La législation antiterroriste mise en place au Royaume-Uni après les attentats du 11 Septembre pour débusquer les réseaux d’al-Qaïda et neutraliser les islamistes radicaux qui ont pignon sur rue dans le royaume ressemble furieusement au Patriot Act américain. Elle est en totale contradiction avec la tradition britannique, très attachée au respect des libertés individuelles. Selon ses plus farouches détracteurs, elle a même contribué à transformer les prisons de Sa Majesté en « Guantánamo bis ». L’accusation est assurément excessive, mais pas tant que ça. La police et les services de renseignements sont en effet autorisés à interpeller et à placer en détention tout activiste soupçonné, à tort ou à raison, de constituer une menace grave pour la sécurité du pays. Douze islamistes originaires d’Algérie, de Jordanie, d’Égypte et de Tunisie en ont fait l’expérience. Depuis plus de trois ans, ils sont incarcérés, les uns à la prison de haute sécurité de Belmarsh, à Woodhill (Buckinghamshire), les autres à la prison de Whitemoor, près de Cambridge, et attendent que les autorités veuillent bien leur signifier le motif de leur inculpation. Pour ne rien dire d’un éventuel procès.
Surnommée « Londonistan », la capitale britannique a longtemps servi de refuge et de base arrière aux islamistes radicaux. C’était un véritable centre de propagande et de collecte de fonds au profit des réseaux implantés en Afrique du Nord, en ex-Yougoslavie, au Moyen-Orient ou en Tchétchénie. Plusieurs pays arabes ont d’ailleurs souvent reproché aux Britanniques de tolérer la présence sur leur sol d’individus et de groupes prônant ouvertement le djihad, la guerre sainte. Les observateurs les plus critiques en étaient même venus à soupçonner le gouvernement Blair de ménager les islamistes dans l’espoir que ces derniers auraient le bon goût de perpétrer leurs attentats ailleurs. Londres avait véhémentement démenti – ce qui, bien sûr, ne prouve rien. Cette tolérance – ou cette complaisance – a donc pris fin avec les attentats du 11 Septembre.
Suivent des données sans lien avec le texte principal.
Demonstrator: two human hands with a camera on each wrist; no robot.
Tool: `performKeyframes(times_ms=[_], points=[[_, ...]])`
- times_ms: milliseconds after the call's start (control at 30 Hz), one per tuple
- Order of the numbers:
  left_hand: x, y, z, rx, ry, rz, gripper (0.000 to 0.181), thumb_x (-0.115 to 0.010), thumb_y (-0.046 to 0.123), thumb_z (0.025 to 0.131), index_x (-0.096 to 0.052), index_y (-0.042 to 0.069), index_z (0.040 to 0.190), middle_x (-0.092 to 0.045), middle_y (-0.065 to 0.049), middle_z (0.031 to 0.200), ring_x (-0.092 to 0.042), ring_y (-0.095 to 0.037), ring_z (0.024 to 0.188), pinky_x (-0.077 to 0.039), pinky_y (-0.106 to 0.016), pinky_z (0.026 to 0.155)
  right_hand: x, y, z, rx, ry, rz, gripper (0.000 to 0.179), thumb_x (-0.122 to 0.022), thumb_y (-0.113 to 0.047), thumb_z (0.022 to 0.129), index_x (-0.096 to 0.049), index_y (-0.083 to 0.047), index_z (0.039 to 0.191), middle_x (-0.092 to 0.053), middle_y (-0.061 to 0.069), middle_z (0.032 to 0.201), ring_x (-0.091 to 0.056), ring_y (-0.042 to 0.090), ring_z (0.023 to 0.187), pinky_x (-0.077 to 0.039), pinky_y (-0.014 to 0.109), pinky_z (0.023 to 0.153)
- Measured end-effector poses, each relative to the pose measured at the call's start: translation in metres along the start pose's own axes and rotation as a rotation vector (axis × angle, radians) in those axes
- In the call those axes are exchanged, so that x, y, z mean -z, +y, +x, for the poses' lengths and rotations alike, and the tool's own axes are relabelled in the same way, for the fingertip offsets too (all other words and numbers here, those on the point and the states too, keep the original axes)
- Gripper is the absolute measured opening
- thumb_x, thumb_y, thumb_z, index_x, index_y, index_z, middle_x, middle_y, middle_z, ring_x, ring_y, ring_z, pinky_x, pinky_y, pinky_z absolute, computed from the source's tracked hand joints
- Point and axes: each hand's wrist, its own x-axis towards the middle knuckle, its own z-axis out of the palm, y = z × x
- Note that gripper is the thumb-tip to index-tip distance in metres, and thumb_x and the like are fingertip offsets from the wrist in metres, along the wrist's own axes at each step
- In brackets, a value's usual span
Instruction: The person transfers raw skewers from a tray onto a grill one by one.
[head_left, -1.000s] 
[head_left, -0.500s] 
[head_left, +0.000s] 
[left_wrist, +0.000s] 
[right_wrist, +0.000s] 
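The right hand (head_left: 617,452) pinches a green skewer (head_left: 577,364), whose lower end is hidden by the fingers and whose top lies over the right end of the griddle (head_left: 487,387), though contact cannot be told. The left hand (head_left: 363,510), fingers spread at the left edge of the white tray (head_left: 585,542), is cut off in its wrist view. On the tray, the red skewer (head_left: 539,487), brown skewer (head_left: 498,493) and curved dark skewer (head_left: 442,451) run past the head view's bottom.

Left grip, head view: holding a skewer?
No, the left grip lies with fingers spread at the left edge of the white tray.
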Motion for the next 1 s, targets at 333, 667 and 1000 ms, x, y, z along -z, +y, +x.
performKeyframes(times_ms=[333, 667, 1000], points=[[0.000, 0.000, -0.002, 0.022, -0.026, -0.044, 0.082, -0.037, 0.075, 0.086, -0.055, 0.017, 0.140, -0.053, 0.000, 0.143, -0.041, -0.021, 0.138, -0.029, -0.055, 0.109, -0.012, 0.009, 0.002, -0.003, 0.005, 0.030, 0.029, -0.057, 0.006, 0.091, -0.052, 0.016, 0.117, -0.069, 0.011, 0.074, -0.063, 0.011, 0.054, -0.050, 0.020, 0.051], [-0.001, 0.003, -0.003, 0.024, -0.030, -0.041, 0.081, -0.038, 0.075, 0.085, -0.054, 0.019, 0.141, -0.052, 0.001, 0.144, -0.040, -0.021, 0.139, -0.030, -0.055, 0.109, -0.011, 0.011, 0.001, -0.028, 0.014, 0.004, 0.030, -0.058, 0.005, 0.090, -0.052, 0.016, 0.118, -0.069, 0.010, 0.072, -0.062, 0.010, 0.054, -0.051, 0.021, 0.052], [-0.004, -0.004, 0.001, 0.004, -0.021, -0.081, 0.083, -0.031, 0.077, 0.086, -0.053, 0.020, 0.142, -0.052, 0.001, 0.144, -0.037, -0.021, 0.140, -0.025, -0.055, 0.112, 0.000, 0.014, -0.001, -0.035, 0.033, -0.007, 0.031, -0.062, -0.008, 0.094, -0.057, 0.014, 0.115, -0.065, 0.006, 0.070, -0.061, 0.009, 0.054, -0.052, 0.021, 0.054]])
Si le gouvernement est aujourd’hui contraint de reculer, il s’agit d’une retraite en bon ordre. Pas question, par exemple, de revenir au statu quo ante. Charles Clarke s’est d’ailleurs bien gardé de fixer une date pour la révision de la législation – sans doute « dans quelques mois » – et a précisé que, jusqu’à nouvel ordre, les prévenus resteraient en prison. Le nouveau texte devrait les astreindre à un régime de résidence surveillée et leur faire obligation de porter un bracelet électronique permettant de les localiser à tout moment.
Par ailleurs, les autorités britanniques étudient l’hypothèse d’un renvoi des radicaux islamistes vers leurs pays d’origine. Ce qui suppose, bien sûr, l’obtention d’un certain nombre de garanties quant à leur sécurité : les gouvernements concernés devront s’engager à ce que les expulsés ne soient ni torturés ni condamnés à la peine capitale. Le ministre de l’Intérieur a reconnu que des discussions étaient en cours à ce sujet avec plusieurs pays d’Afrique du Nord et du Moyen-Orient.